### ACTION ITEM
The answer is a single number: the count of lines in the records below that contain the word "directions".

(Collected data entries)
· · · ·

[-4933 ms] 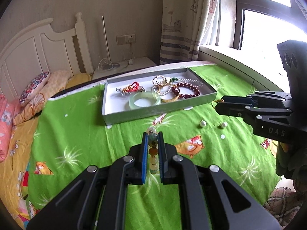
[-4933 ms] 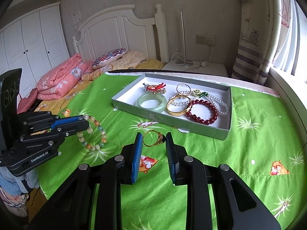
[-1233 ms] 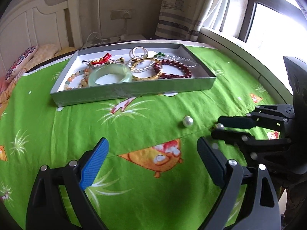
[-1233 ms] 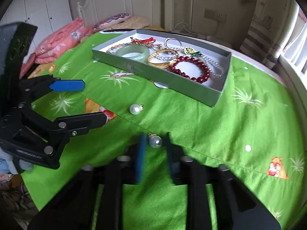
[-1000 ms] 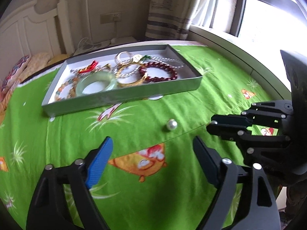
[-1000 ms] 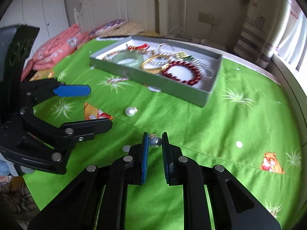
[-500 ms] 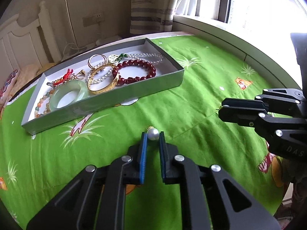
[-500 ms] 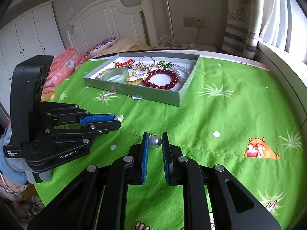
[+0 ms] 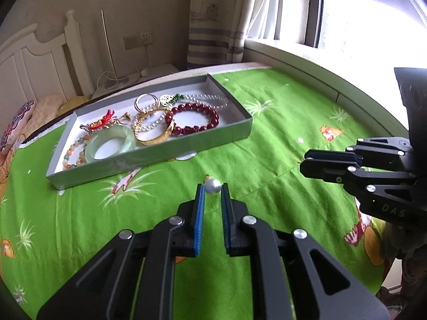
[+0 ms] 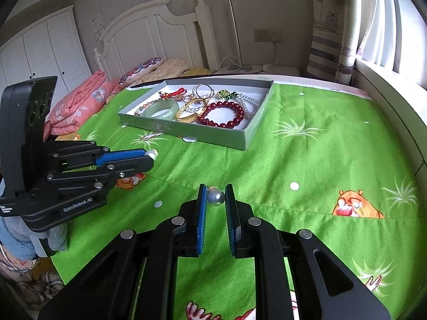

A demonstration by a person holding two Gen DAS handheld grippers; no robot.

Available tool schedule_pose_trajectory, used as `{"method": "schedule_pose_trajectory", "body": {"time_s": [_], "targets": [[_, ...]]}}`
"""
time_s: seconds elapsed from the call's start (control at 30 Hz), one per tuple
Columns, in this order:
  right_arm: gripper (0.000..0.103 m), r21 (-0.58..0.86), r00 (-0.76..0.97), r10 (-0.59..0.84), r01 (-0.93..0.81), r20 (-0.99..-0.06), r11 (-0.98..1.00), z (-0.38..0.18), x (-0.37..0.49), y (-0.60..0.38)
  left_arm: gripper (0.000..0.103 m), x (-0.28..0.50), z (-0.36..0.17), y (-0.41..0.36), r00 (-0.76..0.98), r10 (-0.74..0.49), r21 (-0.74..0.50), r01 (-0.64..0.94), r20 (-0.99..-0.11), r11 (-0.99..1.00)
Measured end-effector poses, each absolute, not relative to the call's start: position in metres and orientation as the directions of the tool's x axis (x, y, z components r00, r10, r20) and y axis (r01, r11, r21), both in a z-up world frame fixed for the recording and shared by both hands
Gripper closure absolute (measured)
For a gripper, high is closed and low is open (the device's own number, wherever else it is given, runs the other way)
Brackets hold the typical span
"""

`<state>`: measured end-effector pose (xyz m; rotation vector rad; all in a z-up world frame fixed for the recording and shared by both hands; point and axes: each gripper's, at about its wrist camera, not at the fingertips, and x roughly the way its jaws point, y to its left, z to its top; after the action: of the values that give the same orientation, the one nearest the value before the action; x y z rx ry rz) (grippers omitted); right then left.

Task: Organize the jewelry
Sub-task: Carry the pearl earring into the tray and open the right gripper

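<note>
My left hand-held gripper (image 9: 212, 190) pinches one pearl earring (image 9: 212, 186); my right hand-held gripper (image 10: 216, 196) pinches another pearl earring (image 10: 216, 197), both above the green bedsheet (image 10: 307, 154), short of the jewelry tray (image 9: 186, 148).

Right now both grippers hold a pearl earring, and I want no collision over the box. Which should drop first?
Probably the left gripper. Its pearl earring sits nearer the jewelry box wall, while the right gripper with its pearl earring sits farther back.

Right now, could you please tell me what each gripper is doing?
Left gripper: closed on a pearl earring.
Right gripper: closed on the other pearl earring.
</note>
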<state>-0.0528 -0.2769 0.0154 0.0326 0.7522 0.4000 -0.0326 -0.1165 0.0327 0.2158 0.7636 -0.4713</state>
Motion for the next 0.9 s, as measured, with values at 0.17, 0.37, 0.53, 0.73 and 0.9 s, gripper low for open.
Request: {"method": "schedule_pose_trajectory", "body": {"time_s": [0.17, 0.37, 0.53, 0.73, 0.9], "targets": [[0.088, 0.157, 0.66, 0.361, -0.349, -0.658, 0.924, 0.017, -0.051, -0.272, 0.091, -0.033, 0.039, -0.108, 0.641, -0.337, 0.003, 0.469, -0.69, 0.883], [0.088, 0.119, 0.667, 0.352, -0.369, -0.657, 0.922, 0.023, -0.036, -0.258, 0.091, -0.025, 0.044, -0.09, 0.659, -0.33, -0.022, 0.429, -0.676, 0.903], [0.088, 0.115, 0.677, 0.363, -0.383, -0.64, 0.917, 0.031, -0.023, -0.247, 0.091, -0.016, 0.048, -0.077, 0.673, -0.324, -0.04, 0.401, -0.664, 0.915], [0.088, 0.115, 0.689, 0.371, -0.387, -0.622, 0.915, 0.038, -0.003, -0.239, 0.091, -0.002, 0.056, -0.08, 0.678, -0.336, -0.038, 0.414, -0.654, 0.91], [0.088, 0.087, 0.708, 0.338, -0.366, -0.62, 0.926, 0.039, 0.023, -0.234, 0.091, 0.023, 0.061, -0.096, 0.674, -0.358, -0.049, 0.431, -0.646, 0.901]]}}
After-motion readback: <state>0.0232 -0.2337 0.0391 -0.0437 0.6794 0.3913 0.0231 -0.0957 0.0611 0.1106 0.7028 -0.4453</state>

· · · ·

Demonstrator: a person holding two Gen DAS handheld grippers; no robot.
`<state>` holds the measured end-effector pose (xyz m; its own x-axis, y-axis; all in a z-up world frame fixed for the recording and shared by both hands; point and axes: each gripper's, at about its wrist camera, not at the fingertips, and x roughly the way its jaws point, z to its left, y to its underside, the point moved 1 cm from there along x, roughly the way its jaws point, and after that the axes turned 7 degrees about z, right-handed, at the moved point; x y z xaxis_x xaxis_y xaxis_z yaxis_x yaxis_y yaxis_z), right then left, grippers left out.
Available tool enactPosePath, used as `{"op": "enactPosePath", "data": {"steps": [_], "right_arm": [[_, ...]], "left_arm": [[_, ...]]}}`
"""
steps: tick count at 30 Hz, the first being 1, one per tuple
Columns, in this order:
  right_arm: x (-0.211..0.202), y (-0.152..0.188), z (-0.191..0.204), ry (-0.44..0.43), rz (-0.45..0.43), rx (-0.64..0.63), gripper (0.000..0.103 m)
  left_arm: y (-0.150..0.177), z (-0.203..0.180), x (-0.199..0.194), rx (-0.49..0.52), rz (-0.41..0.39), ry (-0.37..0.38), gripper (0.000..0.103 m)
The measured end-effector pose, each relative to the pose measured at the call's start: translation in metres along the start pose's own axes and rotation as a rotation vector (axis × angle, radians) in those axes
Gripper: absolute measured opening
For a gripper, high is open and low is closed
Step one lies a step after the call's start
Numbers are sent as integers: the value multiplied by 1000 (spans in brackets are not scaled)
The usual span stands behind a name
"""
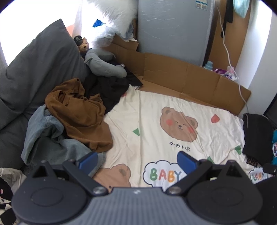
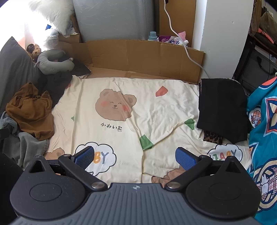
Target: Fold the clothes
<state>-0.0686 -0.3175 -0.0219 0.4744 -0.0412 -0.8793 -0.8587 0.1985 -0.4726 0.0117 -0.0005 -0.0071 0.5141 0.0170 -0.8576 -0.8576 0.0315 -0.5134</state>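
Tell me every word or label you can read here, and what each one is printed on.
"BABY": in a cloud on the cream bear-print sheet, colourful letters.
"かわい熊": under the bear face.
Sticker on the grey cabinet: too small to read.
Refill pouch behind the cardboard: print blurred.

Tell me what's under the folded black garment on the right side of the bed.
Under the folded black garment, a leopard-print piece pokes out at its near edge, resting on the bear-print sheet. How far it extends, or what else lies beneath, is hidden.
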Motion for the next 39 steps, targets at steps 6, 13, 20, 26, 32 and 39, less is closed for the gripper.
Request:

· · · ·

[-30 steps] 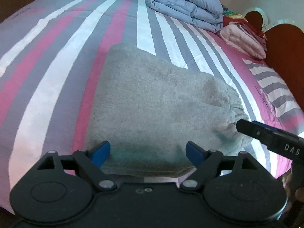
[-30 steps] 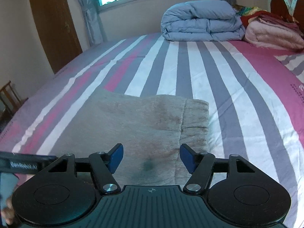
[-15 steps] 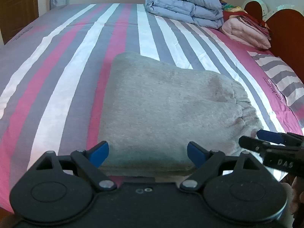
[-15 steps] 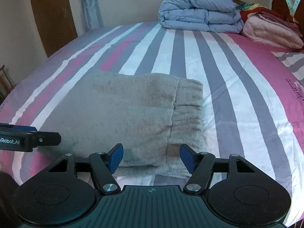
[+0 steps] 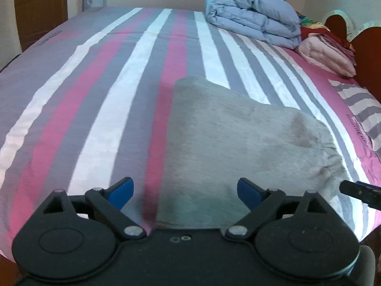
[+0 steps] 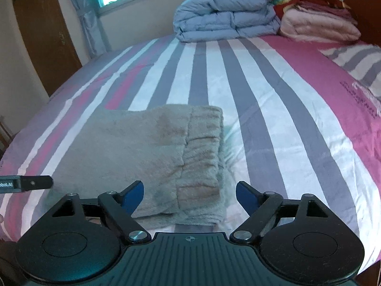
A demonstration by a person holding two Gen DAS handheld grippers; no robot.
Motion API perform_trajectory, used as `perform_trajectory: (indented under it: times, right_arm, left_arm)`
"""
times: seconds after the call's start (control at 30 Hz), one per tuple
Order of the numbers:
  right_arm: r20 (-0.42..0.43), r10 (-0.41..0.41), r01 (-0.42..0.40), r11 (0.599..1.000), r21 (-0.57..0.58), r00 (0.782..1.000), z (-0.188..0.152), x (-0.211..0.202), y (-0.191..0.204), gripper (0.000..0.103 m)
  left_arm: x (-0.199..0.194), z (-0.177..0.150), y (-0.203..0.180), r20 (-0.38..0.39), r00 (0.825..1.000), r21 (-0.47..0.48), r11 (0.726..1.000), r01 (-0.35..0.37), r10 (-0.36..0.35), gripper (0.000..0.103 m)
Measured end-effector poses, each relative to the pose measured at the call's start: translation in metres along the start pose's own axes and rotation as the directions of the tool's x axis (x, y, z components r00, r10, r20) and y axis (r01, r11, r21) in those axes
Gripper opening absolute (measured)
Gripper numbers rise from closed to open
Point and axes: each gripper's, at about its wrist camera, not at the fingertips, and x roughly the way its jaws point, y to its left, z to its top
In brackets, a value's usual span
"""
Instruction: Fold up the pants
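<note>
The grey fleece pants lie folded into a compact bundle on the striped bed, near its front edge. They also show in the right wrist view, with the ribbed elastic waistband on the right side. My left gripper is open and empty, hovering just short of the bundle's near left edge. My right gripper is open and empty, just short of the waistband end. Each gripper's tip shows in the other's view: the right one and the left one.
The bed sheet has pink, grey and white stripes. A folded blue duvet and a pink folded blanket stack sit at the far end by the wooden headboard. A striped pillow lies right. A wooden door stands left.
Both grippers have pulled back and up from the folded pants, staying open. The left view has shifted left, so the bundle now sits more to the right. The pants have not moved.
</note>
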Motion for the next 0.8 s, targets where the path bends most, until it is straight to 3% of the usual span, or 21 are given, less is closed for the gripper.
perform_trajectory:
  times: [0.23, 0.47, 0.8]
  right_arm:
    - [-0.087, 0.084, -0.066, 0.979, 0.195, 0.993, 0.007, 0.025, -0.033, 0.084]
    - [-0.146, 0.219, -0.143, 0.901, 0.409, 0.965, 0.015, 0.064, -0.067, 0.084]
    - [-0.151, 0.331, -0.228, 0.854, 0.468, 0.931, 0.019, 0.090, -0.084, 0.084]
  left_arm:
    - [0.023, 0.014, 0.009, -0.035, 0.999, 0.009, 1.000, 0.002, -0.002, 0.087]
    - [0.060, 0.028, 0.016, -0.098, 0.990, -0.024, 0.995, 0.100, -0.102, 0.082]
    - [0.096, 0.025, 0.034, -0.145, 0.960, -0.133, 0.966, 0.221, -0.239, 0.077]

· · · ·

### PROBLEM SOLUTION
2